What you have to do: Could you set down exactly the lines of the data below, starting at the one that holds "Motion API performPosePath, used" and ending at the one that holds "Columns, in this", both included, and only those?

Dataset entries:
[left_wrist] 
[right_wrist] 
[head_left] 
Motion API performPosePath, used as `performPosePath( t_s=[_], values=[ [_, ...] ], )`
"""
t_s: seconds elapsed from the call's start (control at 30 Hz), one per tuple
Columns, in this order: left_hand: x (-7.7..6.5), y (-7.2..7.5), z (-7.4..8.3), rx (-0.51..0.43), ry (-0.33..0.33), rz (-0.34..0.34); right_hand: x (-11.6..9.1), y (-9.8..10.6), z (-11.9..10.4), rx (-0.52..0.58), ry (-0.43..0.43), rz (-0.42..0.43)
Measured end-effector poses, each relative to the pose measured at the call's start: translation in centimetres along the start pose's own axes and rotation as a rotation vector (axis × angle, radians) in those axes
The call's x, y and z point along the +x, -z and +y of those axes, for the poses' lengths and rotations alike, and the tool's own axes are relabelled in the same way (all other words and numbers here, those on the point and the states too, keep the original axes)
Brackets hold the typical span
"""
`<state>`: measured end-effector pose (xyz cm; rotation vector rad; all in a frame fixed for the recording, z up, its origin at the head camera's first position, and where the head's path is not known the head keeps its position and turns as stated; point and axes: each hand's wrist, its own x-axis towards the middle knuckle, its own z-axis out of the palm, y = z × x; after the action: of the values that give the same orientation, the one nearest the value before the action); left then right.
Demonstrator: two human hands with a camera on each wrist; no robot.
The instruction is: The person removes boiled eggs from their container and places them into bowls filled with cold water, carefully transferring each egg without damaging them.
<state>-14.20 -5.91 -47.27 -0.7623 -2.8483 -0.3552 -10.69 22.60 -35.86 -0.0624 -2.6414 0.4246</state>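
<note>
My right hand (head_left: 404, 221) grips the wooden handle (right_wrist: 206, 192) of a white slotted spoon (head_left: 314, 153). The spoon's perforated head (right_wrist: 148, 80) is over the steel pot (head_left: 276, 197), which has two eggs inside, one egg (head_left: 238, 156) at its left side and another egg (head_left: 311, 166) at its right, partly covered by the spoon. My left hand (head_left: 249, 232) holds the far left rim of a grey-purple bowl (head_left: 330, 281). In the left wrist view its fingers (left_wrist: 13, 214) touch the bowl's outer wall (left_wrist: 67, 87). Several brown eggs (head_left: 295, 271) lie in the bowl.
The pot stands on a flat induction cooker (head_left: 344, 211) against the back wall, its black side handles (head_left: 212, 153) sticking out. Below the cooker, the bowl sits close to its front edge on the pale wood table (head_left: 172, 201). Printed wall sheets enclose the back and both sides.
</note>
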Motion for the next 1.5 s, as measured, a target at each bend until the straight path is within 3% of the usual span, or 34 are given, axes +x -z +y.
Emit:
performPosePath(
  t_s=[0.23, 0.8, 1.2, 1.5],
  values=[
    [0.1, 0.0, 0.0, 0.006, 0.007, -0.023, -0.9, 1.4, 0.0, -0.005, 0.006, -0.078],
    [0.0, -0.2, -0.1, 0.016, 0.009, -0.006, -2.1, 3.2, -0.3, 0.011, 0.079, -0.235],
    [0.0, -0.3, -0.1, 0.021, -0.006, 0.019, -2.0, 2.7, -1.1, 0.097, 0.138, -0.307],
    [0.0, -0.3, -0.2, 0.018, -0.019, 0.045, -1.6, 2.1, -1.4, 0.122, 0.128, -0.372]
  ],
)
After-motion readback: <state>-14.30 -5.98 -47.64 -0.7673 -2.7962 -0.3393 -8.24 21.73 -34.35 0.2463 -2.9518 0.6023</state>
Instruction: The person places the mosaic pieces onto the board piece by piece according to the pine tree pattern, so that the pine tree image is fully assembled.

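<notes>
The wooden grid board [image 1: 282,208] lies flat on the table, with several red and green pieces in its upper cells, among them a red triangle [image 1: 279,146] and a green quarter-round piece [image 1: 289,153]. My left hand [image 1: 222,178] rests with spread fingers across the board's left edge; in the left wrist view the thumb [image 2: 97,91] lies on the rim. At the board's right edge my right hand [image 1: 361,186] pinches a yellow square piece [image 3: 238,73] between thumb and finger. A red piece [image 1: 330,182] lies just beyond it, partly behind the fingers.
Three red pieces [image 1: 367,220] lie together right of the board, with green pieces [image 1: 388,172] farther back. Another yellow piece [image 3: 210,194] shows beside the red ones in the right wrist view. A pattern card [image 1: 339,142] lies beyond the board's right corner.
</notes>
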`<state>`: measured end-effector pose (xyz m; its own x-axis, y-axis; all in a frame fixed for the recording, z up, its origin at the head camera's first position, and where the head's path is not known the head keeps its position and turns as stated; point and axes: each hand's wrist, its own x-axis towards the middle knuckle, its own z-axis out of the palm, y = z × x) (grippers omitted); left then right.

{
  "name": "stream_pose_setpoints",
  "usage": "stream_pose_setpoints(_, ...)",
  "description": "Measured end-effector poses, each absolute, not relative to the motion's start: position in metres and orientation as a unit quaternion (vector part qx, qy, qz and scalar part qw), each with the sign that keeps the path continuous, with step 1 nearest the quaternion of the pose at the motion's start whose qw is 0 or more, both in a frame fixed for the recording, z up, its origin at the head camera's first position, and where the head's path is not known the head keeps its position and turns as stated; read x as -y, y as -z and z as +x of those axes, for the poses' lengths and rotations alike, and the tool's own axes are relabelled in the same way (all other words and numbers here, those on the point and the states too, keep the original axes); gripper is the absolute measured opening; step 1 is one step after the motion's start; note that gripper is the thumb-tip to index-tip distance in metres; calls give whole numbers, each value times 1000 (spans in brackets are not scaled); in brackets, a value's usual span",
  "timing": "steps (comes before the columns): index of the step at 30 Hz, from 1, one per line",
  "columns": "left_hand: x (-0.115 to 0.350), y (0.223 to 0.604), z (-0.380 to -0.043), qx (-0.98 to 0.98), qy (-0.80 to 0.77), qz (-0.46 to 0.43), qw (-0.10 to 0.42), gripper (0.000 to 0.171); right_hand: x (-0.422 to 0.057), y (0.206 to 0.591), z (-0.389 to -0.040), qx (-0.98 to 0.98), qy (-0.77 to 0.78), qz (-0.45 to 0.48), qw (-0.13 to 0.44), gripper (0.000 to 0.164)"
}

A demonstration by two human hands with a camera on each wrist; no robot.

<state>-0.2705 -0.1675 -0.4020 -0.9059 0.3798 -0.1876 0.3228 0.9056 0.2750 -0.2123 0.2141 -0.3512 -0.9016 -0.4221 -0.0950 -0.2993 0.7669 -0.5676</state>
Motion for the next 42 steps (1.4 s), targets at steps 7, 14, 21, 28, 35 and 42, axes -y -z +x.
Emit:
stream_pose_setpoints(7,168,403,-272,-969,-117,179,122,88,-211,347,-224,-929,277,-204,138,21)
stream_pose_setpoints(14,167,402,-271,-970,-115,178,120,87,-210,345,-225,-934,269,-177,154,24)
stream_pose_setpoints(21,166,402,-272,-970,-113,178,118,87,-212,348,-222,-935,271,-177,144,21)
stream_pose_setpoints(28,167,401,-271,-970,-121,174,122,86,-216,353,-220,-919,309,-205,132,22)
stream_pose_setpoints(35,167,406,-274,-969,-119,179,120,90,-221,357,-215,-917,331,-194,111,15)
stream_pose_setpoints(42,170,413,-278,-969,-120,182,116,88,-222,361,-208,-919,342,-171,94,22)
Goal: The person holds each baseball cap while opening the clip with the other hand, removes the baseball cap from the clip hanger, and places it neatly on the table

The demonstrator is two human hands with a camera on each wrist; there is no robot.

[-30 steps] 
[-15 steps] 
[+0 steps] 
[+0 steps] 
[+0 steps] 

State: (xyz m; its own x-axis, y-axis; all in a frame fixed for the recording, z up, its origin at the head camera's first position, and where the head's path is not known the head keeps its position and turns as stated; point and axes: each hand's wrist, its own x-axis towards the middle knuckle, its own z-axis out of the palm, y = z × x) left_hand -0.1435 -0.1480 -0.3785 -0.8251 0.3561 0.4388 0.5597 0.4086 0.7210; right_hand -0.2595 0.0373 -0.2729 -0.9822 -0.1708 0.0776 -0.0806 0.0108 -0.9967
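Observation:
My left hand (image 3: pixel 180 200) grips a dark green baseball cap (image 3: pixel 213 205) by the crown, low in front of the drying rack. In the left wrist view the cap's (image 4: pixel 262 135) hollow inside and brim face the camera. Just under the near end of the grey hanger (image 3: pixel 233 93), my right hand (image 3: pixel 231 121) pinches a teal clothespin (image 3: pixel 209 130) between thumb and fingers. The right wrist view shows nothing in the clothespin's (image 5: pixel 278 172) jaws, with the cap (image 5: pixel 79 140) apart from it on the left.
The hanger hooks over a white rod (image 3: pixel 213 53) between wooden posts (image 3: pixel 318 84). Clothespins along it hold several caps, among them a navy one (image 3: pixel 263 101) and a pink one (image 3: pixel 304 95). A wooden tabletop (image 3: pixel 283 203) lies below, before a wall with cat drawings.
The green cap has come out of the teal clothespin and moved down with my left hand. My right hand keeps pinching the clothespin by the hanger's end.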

The completed task:
Motion API performPosePath, used as `performPosePath( t_s=[_], values=[ [_, ...] ], )`
"""
t_s: seconds elapsed from the call's start (control at 30 Hz), one per tuple
Columns, in this order: left_hand: x (-7.7..6.5), y (-7.2..7.5), z (-7.4..8.3), rx (-0.51..0.43), ry (-0.33..0.33), rz (-0.34..0.34); right_hand: x (-11.6..9.1), y (-9.8..10.6), z (-11.9..10.4), rx (-0.52..0.58), ry (-0.43..0.43), rz (-0.42..0.43)

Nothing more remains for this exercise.